International Day for Biological Diversity: Building Back Biodiversity
Posted on: 18 May 2023 in Issue 5
The 22nd May 2023 marks the 22nd annual International Day of Biodiversity, a globally recognised day to raise awareness of biodiversity issues. Promoted by the United Nations, it aims to promote innovative solutions to the biodiversity crisis and bring these to the forefront of global conversations on sustainable development.
What is Biodiversity?
Biodiversity, or biological diversity, is the variety of all living things on earth and their interactions. This includes plants, animals, bacteria and fungi, and is concerned with the variety of genes, species and ecosystems within a region.
Why does it matter?
Biodiversity sustains all life on this planet and brings direct benefits to humans; playing an essential role in the production of food, reducing global warming through carbon sequestration and economic benefits through the innovation nature inspires and activities such as eco-tourism. Furthermore, many studies have shown mental health can be improved simply through interacting with nature, while the exercise which comes from exploring the natural world also provides physical health benefits.
Aside from the human benefits, biodiversity has value in its own right, with humanity only a part in a complex global ecosystem. This raises questions about whether we would ever be able to quantify the true value of biodiversity… after all how do you put a price on the priceless?
So, what’s the problem?
The problem is, globally, we are not taking care of the ecosystems we rely on. As a global average, wildlife populations have plummeted by 69% between 1970 and 2018. This represents not only a huge environmental risk, but an economic, social, security, moral and ethical issue too.

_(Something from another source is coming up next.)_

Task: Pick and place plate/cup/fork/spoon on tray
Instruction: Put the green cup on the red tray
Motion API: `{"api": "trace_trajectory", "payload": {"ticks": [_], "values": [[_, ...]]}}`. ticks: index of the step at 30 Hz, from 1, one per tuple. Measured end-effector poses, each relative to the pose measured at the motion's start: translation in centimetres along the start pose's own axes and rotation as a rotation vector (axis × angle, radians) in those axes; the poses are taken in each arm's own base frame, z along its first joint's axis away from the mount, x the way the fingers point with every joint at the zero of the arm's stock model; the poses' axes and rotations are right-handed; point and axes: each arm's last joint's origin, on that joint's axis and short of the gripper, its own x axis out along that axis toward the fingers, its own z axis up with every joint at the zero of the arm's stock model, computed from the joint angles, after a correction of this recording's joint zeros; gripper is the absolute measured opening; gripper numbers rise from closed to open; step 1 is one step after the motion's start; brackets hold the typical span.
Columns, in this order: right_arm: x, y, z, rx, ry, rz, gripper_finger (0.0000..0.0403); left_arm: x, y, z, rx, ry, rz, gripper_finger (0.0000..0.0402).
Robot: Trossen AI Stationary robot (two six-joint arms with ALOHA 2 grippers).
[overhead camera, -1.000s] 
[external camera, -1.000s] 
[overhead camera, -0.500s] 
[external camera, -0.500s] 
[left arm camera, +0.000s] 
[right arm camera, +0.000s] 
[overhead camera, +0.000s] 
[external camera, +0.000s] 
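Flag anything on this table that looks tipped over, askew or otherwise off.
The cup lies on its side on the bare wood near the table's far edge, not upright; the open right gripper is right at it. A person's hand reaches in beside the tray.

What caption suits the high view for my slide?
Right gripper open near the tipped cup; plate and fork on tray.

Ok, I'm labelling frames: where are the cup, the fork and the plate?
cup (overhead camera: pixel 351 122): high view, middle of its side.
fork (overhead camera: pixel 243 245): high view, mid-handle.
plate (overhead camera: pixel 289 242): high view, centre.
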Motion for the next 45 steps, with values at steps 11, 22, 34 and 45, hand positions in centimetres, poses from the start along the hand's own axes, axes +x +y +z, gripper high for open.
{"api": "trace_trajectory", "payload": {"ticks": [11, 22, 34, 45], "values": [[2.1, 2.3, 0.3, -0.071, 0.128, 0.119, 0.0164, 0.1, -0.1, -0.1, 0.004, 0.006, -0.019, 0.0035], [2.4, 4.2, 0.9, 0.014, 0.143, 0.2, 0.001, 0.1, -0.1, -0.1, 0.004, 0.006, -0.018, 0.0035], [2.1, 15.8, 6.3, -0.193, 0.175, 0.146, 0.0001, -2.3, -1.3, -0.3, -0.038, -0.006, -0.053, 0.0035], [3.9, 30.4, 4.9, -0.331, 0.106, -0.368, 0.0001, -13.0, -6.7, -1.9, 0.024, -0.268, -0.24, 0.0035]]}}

To respond to this threat, the United Nations agreed to the Convention on Biological Diversity, a treaty with three goals:
- The conservation of biological diversity
- The sustainable use of its components
- The fair and equitable sharing of benefits from genetic resources
The text was agreed on the 22nd May 1992 and International Day of Biodiversity has been celebrated every year on the 22nd May since 2002. This year the theme is “From Agreement to Action: Build Back Biodiversity”, so it seems an appropriate time to review some of the initiatives and projects that contribute to our vision for biodiversity, and discover how you can help to protect and preserve it at the University.

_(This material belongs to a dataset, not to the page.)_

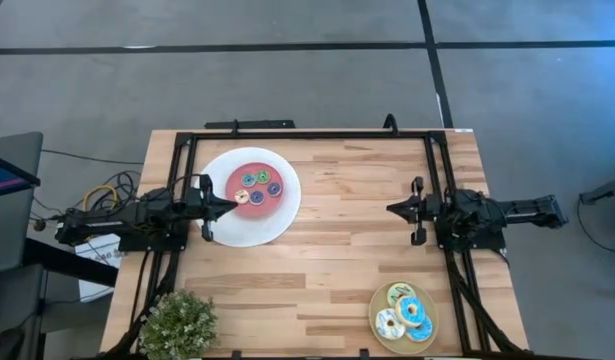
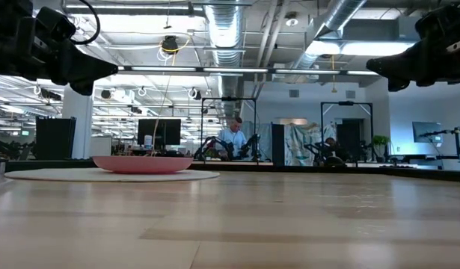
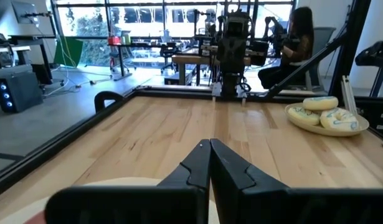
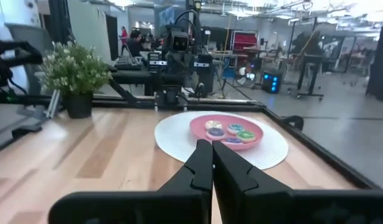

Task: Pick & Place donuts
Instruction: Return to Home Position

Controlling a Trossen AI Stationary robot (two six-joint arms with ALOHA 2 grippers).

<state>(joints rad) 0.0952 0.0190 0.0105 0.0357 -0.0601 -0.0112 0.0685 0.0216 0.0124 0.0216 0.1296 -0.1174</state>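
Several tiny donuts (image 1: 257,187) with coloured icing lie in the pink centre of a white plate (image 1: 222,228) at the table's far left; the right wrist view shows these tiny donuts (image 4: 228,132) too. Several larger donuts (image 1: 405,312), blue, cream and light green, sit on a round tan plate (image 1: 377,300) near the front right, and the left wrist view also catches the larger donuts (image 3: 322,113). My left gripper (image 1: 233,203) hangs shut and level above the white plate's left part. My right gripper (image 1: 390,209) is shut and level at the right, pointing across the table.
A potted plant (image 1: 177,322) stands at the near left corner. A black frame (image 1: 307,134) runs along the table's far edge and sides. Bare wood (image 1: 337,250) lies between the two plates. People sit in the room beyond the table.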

Supporting Biodiversity on campus
The University’s Climate Plan sets out a number of principles that will guide our climate response, one of which is to enhance the resilience of our campuses through improved biodiversity. Our objective is to be a species and habitat-rich campus, supporting biodiversity to thrive by enhancing the quality, extent and management of green spaces across our University estate.
Sowing the Seeds of Sustainability
Sowing the Seeds of Sustainability is a Sustainability Fund awarded project primarily based around initiatives to grow food at the University. Around campus you may have seen some of their biodiversity planters. These ‘Bioscope NatureArks’ and wild pod planters, containing wet and dry habitats provide support for wildlife including bees and hedgehogs. Staff and students can join the Sowing the Seeds of Sustainability project team and the Guild of Students as a volunteer for weekly gardening sessions around the Central Teach Hub, and their brand-new food growing space next to the Oliver Lodge Building. It is a great opportunity to get involved and experience planting, harvesting and general maintenance of the campus gardens and reduce the University’s carbon footprint.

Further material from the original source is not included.